The parties were divorced in Florida in 1989, and father was
ordered to pay child support for

the parties’ two minor children. Thereafter, mother and the
children moved to Virginia. Mother

requested that the Florida judgment be registered in Virginia
and petitioned the juvenile and

domestic relations district court (JDR court) to enforce and
modify the provisions of the judgment.

Although the registration order was not signed, the JDR court
entered an order enforcing the Florida

judgment and increasing father’s child support obligation.
Later, father discovered that the Florida

judgment had not been properly registered in Virginia per the
terms of the Uniform Interstate

Family Support Act. Father petitioned to vacate the JDR court
order and direct mother to repay the

monies erroneously awarded.
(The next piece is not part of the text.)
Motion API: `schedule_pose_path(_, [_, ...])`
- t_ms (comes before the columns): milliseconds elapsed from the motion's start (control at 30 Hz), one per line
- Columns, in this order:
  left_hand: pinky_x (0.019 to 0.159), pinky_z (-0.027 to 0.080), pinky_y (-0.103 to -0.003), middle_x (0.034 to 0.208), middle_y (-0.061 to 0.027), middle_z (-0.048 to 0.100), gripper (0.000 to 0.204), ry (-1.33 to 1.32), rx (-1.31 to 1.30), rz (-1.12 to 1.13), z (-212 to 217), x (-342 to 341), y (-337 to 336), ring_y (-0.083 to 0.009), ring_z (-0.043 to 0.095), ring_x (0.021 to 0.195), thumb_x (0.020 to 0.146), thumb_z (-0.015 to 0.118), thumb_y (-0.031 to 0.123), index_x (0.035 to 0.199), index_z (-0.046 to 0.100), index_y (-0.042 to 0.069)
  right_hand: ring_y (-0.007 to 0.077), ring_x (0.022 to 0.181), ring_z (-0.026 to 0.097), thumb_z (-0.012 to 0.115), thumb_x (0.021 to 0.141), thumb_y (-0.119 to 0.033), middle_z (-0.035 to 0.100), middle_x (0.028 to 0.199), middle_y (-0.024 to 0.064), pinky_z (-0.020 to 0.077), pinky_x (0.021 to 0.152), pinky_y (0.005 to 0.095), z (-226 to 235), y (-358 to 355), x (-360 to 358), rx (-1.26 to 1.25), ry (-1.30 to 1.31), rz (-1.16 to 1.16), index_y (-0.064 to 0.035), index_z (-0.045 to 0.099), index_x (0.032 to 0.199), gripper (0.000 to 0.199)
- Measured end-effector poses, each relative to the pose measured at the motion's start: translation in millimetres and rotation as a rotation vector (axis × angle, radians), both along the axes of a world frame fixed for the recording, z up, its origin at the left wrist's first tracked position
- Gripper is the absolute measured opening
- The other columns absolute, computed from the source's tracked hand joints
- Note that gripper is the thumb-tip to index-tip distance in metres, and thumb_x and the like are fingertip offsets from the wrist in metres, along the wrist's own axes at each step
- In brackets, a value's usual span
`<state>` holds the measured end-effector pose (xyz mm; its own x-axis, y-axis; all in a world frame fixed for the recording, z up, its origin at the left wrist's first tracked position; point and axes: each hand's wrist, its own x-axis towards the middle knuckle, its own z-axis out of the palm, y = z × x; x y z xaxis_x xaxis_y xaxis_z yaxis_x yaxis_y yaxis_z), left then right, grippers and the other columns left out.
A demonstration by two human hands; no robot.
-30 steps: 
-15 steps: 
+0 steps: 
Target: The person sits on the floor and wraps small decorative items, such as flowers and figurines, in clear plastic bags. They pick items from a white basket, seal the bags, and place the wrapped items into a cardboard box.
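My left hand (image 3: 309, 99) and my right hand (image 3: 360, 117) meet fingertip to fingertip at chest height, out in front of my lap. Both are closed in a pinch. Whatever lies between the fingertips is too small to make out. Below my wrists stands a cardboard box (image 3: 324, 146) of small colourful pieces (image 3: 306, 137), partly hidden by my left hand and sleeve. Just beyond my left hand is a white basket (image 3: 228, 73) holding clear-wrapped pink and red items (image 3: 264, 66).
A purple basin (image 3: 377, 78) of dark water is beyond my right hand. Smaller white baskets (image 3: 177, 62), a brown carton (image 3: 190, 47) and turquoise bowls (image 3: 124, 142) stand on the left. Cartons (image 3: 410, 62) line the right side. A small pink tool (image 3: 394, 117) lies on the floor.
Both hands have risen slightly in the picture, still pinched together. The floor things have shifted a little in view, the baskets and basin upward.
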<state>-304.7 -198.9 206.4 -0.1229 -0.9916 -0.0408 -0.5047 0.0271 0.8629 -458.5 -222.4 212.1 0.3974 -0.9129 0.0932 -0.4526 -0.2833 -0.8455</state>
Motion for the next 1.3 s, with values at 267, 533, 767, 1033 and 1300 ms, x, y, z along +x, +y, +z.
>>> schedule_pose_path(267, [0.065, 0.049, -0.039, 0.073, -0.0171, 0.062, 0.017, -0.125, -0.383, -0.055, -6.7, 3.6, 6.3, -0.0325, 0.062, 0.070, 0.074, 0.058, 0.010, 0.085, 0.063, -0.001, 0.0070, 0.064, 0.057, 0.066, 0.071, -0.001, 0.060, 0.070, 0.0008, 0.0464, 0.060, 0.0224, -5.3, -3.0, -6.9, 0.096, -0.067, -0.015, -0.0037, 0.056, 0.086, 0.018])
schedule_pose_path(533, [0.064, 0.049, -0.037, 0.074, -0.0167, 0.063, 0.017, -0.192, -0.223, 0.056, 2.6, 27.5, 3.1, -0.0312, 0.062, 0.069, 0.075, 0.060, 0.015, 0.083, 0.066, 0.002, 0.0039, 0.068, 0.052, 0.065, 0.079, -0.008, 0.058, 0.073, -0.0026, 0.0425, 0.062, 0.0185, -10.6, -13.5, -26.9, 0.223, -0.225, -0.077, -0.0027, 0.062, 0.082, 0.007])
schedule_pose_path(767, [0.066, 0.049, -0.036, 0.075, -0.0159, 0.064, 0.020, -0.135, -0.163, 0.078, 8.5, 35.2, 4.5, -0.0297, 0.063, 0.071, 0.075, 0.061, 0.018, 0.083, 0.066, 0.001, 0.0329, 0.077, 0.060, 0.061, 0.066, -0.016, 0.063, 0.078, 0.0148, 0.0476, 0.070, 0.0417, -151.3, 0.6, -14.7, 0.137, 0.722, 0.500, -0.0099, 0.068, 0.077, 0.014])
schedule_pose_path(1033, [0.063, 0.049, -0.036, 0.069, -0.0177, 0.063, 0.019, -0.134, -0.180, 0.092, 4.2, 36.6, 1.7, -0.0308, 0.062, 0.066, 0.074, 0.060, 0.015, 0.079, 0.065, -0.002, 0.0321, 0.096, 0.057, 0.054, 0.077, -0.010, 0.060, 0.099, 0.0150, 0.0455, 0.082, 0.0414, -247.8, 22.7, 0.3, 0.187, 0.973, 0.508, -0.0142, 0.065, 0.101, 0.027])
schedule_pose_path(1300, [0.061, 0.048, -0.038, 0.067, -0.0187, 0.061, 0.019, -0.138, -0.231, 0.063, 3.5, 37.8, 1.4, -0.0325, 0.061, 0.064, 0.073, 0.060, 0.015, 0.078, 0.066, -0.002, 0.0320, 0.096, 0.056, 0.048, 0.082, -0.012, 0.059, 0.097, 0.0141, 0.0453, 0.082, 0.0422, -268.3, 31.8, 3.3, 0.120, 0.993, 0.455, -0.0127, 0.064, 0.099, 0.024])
The JDR court concluded that it
"did not have jurisdiction to make

modifications in the Florida order," but was
"powerless to order any remedial action to compensate

[father] for payments made pursuant to the modification."
Father appealed to the circuit court,

which sustained mother’s demurrer.

In Reid v. Reid, 245 Va. 409, 415, 429 S.E.2d 208, 211 (1993),
the Supreme Court ruled

that a trial court has no statutory or inherent authority to
order restitution of spousal support paid

pursuant to an erroneous order. This principle applies equally
as well to child support cases.

Wilson v. Wilson, 25 Va. App. 752, 760, 492 S.E.2d 495, 499
(1997). We find no exception in

Reid that would entitle father to restitution under the
circumstances of this case. "[W]e are bound

by decisions of the Supreme Court of Virginia and are without
authority to overrule [them]."

Roane v. Roane, 12 Va. App. 989, 993, 407 S.E.2d 698, 700
(1991).

Accordingly, we affirm the decision of the circuit court.

Affirmed.

 

FOOTNOTES:

[1]Pursuant to
Code ? 17.1-413, this opinion is not designated for publication.